* _WHAT YOU NEED TO DO_:
Lines after the one containing "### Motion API" are to be omitted; print exactly each line from the start of the records up to and including it.
(LISTED ENTRIES begins)
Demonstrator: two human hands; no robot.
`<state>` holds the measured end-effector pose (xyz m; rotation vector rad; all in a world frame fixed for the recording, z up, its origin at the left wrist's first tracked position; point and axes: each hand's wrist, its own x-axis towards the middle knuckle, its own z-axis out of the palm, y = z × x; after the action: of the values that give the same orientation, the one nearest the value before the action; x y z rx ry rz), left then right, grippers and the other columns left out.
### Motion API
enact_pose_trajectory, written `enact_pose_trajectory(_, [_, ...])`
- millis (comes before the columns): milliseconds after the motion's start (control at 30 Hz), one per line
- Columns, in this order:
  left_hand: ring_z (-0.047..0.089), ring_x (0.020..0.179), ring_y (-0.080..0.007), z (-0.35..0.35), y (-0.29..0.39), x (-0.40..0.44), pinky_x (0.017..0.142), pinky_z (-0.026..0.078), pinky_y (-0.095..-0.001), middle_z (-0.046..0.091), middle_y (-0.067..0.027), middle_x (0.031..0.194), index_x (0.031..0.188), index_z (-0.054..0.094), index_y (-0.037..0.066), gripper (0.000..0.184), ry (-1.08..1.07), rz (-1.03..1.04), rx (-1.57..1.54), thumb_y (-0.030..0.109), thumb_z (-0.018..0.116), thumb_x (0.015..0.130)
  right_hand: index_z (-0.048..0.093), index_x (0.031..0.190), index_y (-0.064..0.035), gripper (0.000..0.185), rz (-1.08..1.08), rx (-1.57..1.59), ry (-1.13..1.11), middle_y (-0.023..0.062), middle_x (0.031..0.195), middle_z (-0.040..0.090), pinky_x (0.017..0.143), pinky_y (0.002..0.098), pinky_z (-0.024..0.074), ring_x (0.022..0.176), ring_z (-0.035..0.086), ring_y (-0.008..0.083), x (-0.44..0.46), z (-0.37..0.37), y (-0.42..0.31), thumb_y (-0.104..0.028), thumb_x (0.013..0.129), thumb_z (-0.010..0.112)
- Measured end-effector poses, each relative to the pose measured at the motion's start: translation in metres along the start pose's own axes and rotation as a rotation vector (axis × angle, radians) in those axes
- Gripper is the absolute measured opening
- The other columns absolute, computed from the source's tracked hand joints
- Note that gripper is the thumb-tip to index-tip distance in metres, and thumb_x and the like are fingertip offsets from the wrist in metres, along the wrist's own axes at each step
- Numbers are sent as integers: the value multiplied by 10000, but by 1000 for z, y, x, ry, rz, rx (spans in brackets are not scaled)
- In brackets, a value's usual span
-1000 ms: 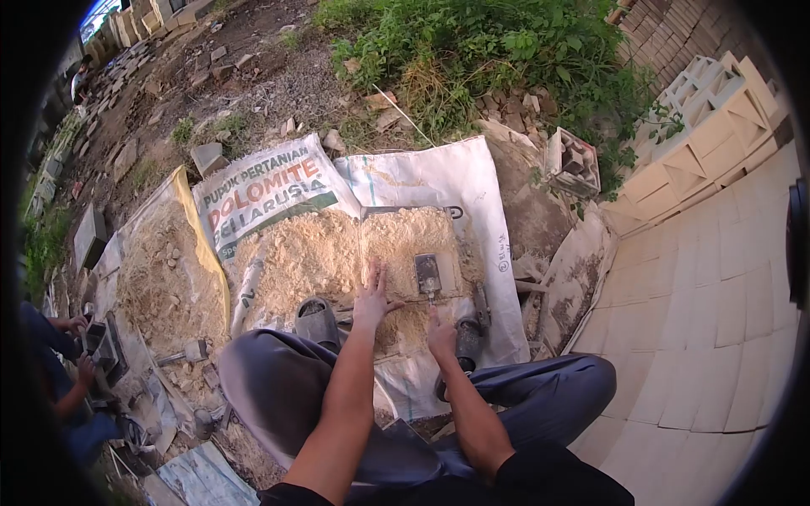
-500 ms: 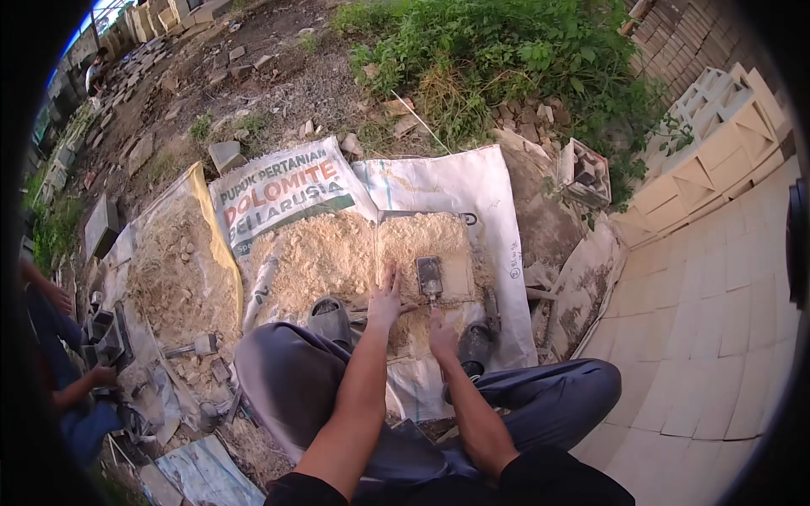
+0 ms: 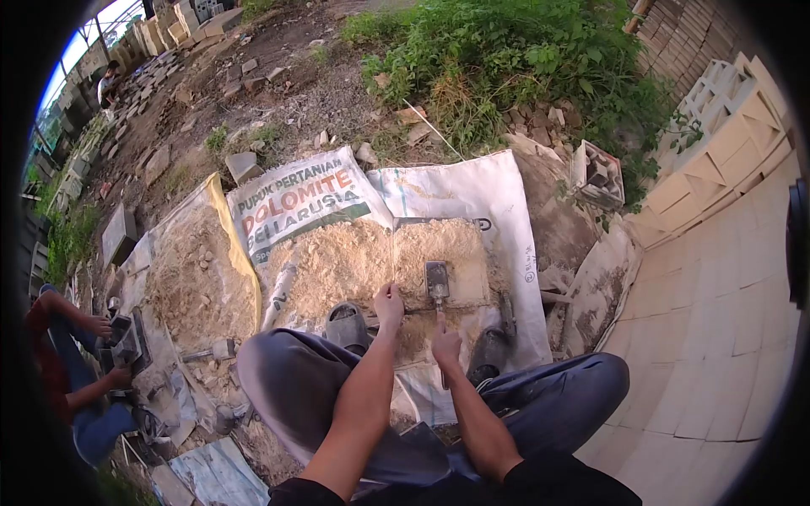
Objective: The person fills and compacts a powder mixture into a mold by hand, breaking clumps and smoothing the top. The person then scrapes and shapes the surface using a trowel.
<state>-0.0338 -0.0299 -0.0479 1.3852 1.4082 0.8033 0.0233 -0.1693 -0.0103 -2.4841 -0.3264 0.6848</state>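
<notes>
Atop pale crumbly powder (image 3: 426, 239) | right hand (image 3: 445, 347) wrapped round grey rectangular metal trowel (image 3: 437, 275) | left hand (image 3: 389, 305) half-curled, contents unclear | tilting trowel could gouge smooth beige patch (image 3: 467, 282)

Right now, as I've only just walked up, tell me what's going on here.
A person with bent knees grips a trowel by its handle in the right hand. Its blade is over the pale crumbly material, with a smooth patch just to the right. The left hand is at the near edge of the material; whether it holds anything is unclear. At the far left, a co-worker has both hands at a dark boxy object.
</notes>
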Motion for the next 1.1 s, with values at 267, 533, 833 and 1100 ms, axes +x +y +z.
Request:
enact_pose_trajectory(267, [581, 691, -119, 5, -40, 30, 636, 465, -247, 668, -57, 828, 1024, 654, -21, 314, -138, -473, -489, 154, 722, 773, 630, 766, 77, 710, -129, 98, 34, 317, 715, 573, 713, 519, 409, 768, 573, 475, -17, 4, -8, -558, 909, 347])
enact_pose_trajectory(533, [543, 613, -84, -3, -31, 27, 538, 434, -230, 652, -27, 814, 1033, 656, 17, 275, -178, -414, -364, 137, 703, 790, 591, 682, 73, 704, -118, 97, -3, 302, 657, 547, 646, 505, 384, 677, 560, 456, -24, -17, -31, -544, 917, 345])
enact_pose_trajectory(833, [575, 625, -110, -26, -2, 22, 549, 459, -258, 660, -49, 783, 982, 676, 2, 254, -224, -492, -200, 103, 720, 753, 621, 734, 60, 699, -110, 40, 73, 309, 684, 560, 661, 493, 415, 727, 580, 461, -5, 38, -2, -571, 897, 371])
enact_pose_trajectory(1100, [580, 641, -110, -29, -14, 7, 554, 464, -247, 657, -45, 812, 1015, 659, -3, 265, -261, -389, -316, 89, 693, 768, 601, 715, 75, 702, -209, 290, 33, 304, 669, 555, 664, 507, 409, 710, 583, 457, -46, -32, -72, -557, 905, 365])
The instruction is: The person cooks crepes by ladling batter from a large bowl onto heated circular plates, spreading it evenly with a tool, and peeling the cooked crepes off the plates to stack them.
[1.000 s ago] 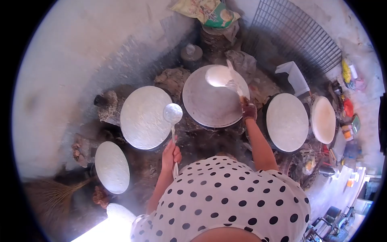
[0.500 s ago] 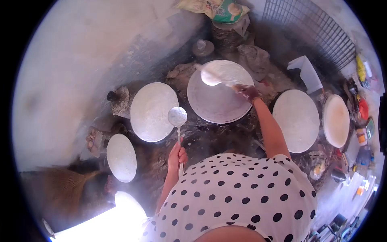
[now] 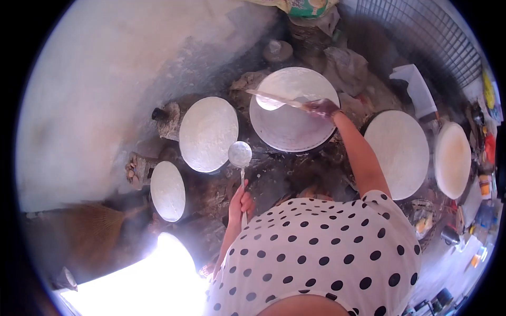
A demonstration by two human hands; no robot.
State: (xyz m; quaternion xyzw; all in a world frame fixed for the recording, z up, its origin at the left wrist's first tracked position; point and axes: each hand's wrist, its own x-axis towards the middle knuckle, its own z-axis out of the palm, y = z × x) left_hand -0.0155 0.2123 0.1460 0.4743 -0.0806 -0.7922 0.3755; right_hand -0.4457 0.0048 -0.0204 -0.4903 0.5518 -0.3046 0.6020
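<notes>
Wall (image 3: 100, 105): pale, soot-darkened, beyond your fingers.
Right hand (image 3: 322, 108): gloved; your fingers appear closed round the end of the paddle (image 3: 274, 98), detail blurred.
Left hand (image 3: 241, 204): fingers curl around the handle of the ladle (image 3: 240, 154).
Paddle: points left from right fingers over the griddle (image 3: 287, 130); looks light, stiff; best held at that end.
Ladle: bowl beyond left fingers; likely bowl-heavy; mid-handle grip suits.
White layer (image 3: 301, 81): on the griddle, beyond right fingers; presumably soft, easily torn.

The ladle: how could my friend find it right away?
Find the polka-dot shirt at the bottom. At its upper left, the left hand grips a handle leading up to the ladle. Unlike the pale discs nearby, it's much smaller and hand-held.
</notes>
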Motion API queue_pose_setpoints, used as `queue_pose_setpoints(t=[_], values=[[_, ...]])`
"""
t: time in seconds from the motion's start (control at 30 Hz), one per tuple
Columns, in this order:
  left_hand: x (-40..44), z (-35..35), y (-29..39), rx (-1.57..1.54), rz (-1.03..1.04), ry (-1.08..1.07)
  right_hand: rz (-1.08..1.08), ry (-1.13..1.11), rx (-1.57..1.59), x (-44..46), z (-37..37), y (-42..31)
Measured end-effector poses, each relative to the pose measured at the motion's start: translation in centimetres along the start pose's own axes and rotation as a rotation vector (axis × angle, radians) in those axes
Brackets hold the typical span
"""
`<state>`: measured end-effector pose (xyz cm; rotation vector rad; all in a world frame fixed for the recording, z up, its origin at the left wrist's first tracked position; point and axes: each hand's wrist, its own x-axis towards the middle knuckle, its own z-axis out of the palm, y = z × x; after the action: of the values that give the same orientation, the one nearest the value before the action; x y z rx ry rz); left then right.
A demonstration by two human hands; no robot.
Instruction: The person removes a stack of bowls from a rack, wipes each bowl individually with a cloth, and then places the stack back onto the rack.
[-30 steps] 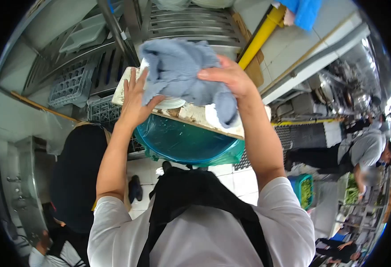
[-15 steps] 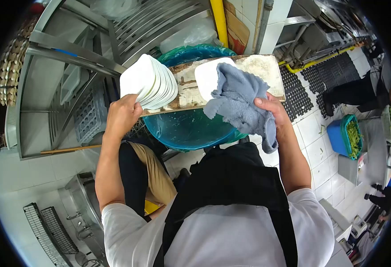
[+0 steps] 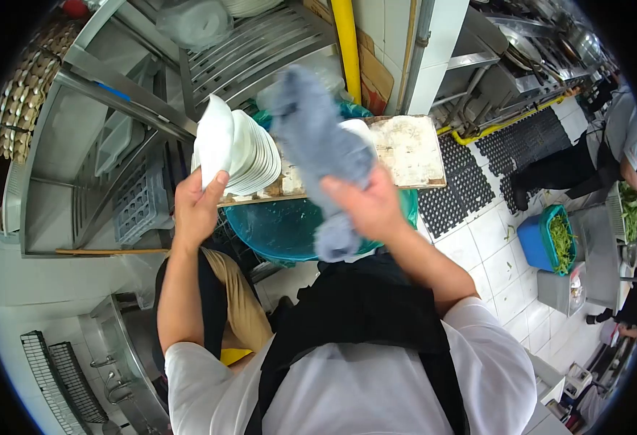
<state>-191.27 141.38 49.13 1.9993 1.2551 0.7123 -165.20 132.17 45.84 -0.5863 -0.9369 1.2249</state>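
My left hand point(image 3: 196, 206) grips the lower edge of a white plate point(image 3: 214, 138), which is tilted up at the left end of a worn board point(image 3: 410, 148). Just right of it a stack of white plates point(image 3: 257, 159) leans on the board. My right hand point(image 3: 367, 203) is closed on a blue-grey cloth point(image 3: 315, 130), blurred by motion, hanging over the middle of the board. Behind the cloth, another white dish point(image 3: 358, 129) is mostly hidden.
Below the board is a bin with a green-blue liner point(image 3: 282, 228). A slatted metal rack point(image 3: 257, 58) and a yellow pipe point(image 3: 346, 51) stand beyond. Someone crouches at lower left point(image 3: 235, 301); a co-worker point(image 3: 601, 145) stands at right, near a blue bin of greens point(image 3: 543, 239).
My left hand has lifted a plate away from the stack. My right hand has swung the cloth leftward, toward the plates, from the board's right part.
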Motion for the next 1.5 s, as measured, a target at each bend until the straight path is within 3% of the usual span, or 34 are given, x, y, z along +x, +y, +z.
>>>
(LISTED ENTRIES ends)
* _SOLUTION TO THIS PROBLEM_:
Demonstrator: two human hands; no robot.
`<state>` holds the measured end-effector pose (xyz m; rotation vector rad; all in a world frame fixed for the recording, z up, its origin at the left wrist's first tracked position; point and axes: each hand's wrist, its own x-axis towards the middle knuckle, its own z-axis out of the palm, y = z × x; after the action: of the values that give the same orientation, the one nearest the value before the action; x y z rx ry rz), left then right, grippers and the other columns left out.
### Motion API

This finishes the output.